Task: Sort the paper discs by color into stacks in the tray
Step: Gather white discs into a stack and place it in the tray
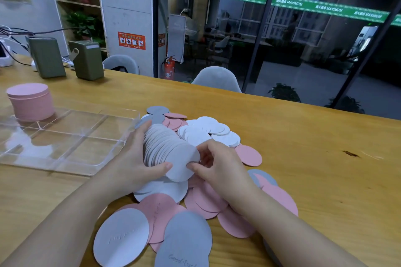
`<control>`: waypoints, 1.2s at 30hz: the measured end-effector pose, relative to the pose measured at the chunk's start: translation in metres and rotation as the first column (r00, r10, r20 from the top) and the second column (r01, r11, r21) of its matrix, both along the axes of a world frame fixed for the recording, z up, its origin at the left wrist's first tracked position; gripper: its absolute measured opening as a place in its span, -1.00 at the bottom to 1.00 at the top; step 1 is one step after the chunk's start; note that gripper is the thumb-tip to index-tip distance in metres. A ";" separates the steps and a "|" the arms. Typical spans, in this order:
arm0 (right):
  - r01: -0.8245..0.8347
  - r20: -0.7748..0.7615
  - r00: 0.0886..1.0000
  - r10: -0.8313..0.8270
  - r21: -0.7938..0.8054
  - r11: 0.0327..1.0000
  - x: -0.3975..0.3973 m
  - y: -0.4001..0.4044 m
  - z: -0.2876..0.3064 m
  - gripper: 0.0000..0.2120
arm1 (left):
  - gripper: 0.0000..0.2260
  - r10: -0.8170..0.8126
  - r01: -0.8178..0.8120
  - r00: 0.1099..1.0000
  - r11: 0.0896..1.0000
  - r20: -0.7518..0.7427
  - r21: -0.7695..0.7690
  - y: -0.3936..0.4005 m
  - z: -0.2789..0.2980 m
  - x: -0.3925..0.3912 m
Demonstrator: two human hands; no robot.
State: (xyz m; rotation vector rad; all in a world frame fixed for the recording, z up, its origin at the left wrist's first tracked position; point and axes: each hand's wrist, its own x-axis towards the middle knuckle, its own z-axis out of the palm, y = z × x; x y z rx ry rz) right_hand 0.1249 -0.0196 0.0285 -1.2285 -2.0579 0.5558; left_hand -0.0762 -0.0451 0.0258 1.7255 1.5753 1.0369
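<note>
A clear plastic tray (91, 159) with several compartments lies at the left on the wooden table. A tall stack of pink discs (30, 102) stands in its far left corner. My left hand (134, 158) grips a fanned stack of pale grey discs (167, 149) held on edge above the pile. My right hand (214, 162) pinches the nearest disc of that stack at its right rim. Loose discs lie around: white discs (208, 131) behind, pink discs (208, 201) below and at the right, grey discs (186, 240) near me.
Two olive-green boxes (86, 62) with cables stand at the table's far left. Grey chairs (217, 78) sit behind the far edge, in front of a glass wall. Bare tabletop (325, 158) spreads to the right of the pile.
</note>
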 end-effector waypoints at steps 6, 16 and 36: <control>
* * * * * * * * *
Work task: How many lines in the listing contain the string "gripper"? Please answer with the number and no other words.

Task response: 3